This Asbestos thing is way more complicated than I thought…

Ishiwata? Sekimen?
Looks like Japan isn’t the last country to figure out asbestos is bad for you after all:

Friday, September 9, 2005

Japanese Labor Unions Ask Canada To Stop Exporting Asbestos

TOKYO (Kyodo)–Three Japanese labor unions including one comprising construction workers requested in a joint action on Friday that Canada, the biggest single supplier of asbestos to Japan, stop exporting the carcinogenic mineral, union officials said.

Representatives of the unions delivered a letter of request to the Canadian Embassy in Tokyo saying that ”60 percent of asbestos used in Japan is imported from Canada.
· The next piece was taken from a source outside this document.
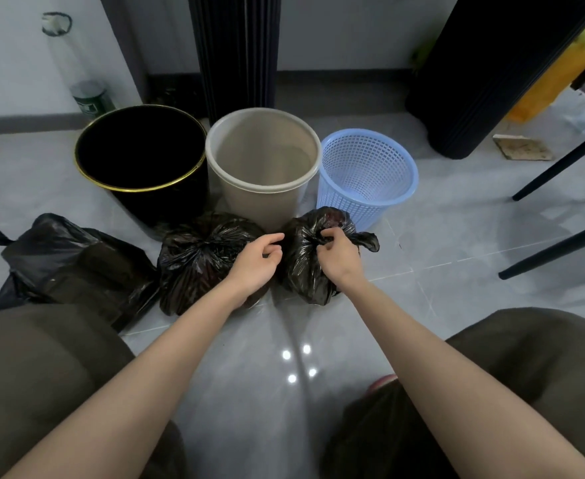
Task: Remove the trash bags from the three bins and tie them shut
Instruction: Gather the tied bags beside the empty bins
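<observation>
While your right hand (336, 252) pinches the bag (313, 257) neck, left hand (258, 259) hangs loosely curled, empty; film soft, slippery, so hold the gathered neck.

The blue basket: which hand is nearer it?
Right. The right hand grips the bag just before the blue basket; the left hand sits farther left.
</observation>
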### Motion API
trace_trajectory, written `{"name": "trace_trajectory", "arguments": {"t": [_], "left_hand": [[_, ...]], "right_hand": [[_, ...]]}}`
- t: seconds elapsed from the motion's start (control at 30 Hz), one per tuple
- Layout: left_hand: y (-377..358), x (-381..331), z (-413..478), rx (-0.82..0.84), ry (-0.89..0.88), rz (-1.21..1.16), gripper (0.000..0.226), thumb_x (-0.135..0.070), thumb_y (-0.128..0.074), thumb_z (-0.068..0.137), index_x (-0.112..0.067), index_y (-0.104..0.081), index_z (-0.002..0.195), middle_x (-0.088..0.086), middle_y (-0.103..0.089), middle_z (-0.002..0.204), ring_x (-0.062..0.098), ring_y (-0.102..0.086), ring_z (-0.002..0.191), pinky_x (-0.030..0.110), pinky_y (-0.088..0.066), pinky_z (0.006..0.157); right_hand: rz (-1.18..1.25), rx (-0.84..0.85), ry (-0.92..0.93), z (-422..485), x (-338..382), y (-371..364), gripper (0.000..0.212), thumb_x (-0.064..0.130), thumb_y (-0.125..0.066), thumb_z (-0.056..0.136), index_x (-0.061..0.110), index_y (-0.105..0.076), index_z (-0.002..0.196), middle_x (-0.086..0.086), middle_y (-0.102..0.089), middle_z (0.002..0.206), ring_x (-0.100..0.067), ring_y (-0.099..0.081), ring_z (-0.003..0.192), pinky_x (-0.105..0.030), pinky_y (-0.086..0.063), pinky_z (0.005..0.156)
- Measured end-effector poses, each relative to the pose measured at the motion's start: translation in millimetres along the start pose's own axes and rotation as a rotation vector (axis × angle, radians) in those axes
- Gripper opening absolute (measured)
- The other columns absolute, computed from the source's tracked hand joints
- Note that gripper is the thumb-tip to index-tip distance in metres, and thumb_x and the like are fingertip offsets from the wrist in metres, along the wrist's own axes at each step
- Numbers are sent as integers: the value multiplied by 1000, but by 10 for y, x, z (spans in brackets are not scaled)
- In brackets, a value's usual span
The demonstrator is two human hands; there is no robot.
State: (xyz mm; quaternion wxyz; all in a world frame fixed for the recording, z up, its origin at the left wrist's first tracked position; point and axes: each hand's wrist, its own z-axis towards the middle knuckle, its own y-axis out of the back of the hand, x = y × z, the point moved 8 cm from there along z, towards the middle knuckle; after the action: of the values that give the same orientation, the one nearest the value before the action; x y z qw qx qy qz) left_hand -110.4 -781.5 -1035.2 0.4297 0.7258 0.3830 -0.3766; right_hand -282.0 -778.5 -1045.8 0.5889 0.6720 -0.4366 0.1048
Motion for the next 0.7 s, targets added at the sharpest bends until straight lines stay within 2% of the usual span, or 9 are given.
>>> {"name": "trace_trajectory", "arguments": {"t": [0.1, 0.27, 0.5, 0.7], "left_hand": [[176, -150, -145, -51, -34, 1, 38, -12, -45, 95, -20, -52, 131, -2, -62, 109, 15, -57, 100, 29, -43, 90], [638, -484, -475, -140, -123, 45, 35, -12, -46, 94, -18, -55, 128, 1, -65, 109, 20, -60, 108, 35, -44, 102], [1437, -995, -1122, -291, -237, 32, 32, -17, -45, 97, -24, -53, 127, -8, -62, 105, 13, -58, 104, 35, -46, 93], [2056, -1237, -1641, -414, -293, -15, 33, -20, -43, 98, -23, -50, 130, -8, -64, 109, 15, -58, 110, 39, -47, 97]], "right_hand": [[19, 14, 85, -198, 296, 101, 31, 15, -49, 91, 18, -56, 121, -7, -66, 108, -24, -60, 105, -33, -46, 90], [59, 16, 268, -610, 935, 327, 29, 18, -50, 91, 20, -57, 119, 1, -63, 98, -20, -61, 100, -32, -46, 87], [215, 105, 453, -1234, 1719, 570, 26, 24, -55, 91, 26, -59, 116, 4, -66, 100, -12, -62, 94, -33, -50, 91], [239, 155, 602, -1711, 2361, 676, 21, 24, -57, 91, 29, -60, 111, 7, -67, 99, -11, -62, 94, -29, -50, 87]]}}
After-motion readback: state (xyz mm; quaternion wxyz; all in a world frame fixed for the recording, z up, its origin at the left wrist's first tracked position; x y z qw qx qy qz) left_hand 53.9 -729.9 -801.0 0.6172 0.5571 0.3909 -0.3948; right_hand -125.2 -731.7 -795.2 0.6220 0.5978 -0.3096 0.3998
We would like the export promotion policy to be terminated, given the hazardous nature of white asbestos has been confirmed.”

Canada is the third biggest producer in the world of white asbestos, a type of the mineral known to be relatively less carcinogenic than other types.

The request was made by the All Japan Construction, Transport and General Workers Union, National Confederation of Trade Unions and the Liaison Conference of Public Promotion of Public Works Related to People’s Life.

The embassy told the unions that they will refer the matter to Ottawa and promised to offer a reply in writing, according to the union officials.

The move was part of a global action by labor unions belonging to the Trade Unions International of Building, Woods and Building Materials Industries. Similar requests have also been filed with Canadian diplomatic missions in 12 countries including Australia and Colombia.

The All Japan Construction, Transport and General Workers Union, which led the action on Friday, has 46,900 members. It is affiliated with the two other unions.

Asbestos is a fibrous mineral used in buildings, among other things, which is known to cause diseases such as mesothelioma and lung cancer even many years after being inhaled.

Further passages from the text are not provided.